From the data that follows, print exactly the lines starting at the one containing "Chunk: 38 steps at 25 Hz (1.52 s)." and ending at the one containing "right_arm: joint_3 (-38"; include both of them and nothing more.

◆ **Material shown**

[Start of Attachment]

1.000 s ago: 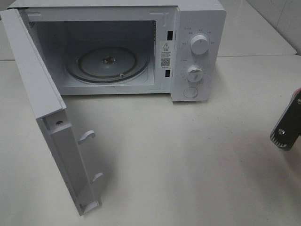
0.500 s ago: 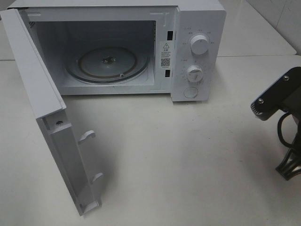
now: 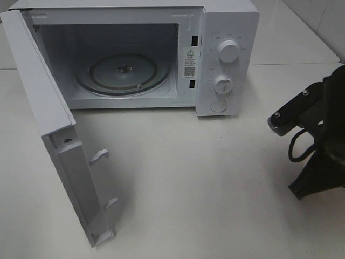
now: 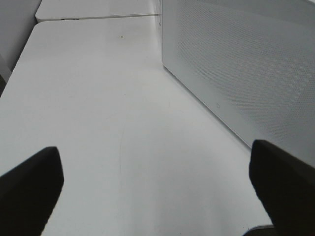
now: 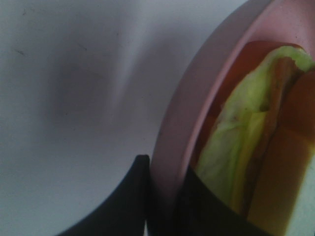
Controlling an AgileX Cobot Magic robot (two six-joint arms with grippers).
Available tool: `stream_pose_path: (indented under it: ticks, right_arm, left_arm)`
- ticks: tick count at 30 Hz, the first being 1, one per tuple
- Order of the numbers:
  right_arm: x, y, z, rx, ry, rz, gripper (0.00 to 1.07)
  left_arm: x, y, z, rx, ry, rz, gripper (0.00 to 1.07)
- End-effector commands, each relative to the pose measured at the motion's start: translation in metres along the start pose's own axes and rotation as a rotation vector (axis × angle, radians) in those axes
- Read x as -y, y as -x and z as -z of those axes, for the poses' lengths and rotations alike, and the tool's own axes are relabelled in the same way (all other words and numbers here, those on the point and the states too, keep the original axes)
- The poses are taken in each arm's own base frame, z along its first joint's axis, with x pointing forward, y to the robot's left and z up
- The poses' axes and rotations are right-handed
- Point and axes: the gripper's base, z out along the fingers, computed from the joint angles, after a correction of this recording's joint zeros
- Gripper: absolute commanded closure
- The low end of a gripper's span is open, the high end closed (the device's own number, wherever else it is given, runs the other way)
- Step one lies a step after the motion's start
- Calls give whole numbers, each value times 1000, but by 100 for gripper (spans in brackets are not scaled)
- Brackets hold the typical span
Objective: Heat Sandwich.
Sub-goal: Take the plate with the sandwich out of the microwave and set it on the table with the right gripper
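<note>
Between your right gripper (image 5: 165, 196) fingers sits the pink plate (image 5: 197, 98) rim, apparently pinched, sandwich (image 5: 246, 147) just inside it, while your left gripper (image 4: 157, 182) gapes empty; microwave (image 3: 135, 54) open, loading, shutting and heating remain.

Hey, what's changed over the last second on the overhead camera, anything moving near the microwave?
The right arm has come further into view from the right edge, moving left toward the microwave. Its gripper is clamped on the rim of the pink plate carrying the sandwich. The microwave door stays open and the turntable stays bare.
</note>
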Motion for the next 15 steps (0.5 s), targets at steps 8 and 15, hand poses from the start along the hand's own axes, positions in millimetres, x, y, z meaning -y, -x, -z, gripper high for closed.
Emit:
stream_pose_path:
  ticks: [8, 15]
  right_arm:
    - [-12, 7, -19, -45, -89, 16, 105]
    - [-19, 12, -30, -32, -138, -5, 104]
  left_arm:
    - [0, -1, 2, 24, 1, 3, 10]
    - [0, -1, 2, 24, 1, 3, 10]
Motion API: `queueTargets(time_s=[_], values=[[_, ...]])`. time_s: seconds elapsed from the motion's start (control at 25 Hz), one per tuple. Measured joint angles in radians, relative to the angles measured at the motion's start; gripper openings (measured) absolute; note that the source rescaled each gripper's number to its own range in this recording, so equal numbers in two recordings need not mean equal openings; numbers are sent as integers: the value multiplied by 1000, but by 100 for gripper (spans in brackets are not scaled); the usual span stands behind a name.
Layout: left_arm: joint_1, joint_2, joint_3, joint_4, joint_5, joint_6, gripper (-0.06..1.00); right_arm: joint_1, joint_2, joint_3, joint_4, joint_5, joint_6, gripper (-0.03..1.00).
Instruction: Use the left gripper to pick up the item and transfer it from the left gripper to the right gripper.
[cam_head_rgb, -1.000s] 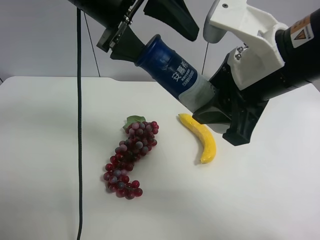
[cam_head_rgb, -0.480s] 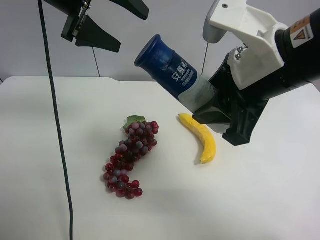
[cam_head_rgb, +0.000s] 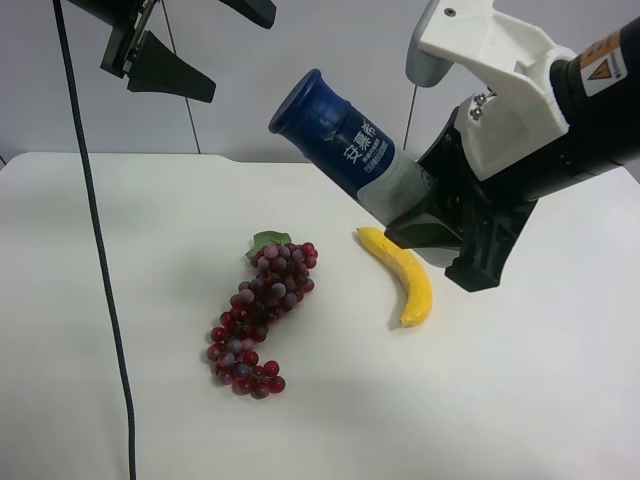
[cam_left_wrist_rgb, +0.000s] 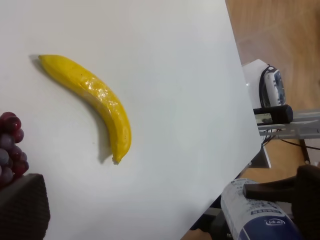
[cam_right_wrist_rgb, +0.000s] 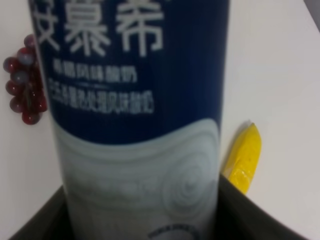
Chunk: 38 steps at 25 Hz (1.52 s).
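The right end effector (cam_head_rgb: 445, 235), a black claw under a white plastic housing, is gripping the bottle (cam_head_rgb: 340, 145) by its white base. It is holding the bottle tilted in the air, with the dark blue cap pointing up toward the high view's left. The left end effector (cam_head_rgb: 205, 45), all black, is hanging open at that view's top left, well apart from the bottle. Below the bottle, a smooth curved yellow banana (cam_head_rgb: 405, 275) and a knobbly red grape bunch (cam_head_rgb: 260, 315) are lying apart on the plain white surface (cam_head_rgb: 540, 400). The near side is lying bare. In the left wrist view its straight edge is showing beyond the banana.
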Motion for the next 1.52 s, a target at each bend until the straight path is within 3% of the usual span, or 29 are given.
queueTargets(time_s=[0.24,0.6,0.72,1.04,1.52], values=[[72,-15,0,-1,28,5,99,0,0,0,0,0,0,0],[356,-170,0,26,139,38,99,0,0,0,0,0,0,0],[413,-230,0,32,150,49,99,0,0,0,0,0,0,0],[424,-421,0,192,157,157,99,0,0,0,0,0,0,0],[424,-745,1,449,158,169,99,0,0,0,1,0,0,0]])
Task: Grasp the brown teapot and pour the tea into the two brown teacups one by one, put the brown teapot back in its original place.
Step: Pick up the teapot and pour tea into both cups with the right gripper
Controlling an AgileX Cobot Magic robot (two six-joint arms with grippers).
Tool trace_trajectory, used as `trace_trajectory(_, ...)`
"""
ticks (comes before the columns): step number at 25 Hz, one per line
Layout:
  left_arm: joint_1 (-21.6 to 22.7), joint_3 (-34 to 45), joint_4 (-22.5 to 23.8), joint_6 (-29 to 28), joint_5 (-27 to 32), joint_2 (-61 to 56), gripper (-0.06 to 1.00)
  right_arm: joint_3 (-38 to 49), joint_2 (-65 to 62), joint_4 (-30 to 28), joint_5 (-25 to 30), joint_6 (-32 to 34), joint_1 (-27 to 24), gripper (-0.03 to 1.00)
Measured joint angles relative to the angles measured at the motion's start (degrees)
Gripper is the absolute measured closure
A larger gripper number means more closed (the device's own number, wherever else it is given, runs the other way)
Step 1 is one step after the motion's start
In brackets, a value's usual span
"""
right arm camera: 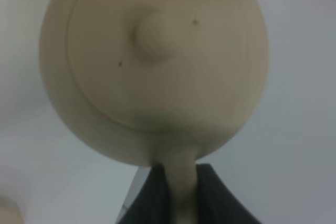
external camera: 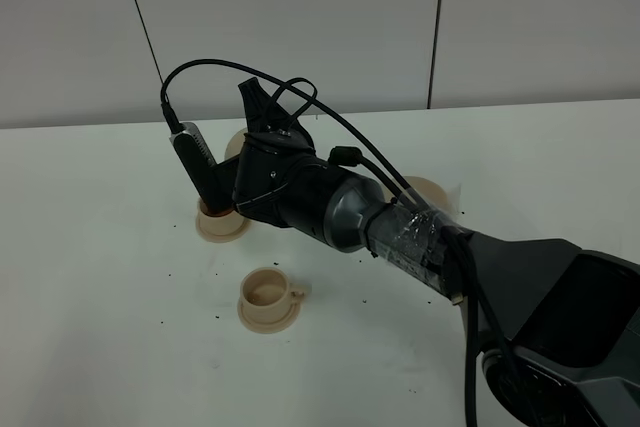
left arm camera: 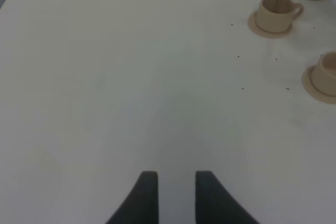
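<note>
On the high camera I have the right gripper reached across to the far cup. It carries the teapot, which is mostly hidden behind the arm. I count one pot, two cups, each on its own small saucer, and one big saucer showing behind the forearm. The near cup stands apart from the far one, close under the arm, so I think a low swing across could knock it.

On the left wrist camera, the left gripper hangs over bare table with its jaws apart, holding nothing, well away from the cups. The spout sits just above one cup's rim.

On the right wrist camera, the fingers are clenched on the pot's thin loop handle. That hold is narrow, so I judge the pot could swivel and send the stream wide. With more tilt, the knobbed lid could slip off.
</note>
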Motion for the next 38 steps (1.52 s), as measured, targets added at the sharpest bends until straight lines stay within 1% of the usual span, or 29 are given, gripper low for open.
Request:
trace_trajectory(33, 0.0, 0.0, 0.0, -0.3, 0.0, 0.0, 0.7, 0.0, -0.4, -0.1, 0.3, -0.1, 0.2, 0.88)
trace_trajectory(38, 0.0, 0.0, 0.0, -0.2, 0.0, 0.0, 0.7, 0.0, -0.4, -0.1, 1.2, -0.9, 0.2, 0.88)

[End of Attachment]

◆ **Output for this exercise**
Chunk: 38 steps at 25 Hz (1.52 s).
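The right end effector (cam_head_rgb: 445, 235), a black claw under a white plastic housing, is gripping the bottle (cam_head_rgb: 340, 145) by its white base. It is holding the bottle tilted in the air, with the dark blue cap pointing up toward the high view's left. The left end effector (cam_head_rgb: 205, 45), all black, is hanging open at that view's top left, well apart from the bottle. Below the bottle, a smooth curved yellow banana (cam_head_rgb: 405, 275) and a knobbly red grape bunch (cam_head_rgb: 260, 315) are lying apart on the plain white surface (cam_head_rgb: 540, 400). The near side is lying bare. In the left wrist view its straight edge is showing beyond the banana.
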Motion for the next 1.52 s, a target at each bend until the straight path is within 3% of the usual span, or 29 are given.
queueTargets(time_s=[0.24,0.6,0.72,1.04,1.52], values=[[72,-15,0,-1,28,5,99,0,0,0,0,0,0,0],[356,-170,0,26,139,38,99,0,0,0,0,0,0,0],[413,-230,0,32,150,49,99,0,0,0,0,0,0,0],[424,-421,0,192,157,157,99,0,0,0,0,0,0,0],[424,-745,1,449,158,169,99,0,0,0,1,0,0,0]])
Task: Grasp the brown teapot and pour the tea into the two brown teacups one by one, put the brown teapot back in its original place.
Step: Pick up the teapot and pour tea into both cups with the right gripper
Controlling an AgileX Cobot Magic robot (two six-joint arms with grippers).
Tool trace_trajectory, used as `trace_trajectory(_, ...)`
"""
ticks (comes before the columns): step number at 25 Hz, one per line
Layout:
  left_arm: joint_1 (-21.6 to 22.7), joint_3 (-34 to 45), joint_4 (-22.5 to 23.8), joint_6 (-29 to 28), joint_5 (-27 to 32), joint_2 (-61 to 56), gripper (-0.06 to 1.00)
  right_arm: joint_3 (-38 to 49), joint_2 (-65 to 62), joint_4 (-30 to 28), joint_5 (-25 to 30), joint_6 (-32 to 34), joint_1 (-27 to 24), gripper (-0.03 to 1.00)

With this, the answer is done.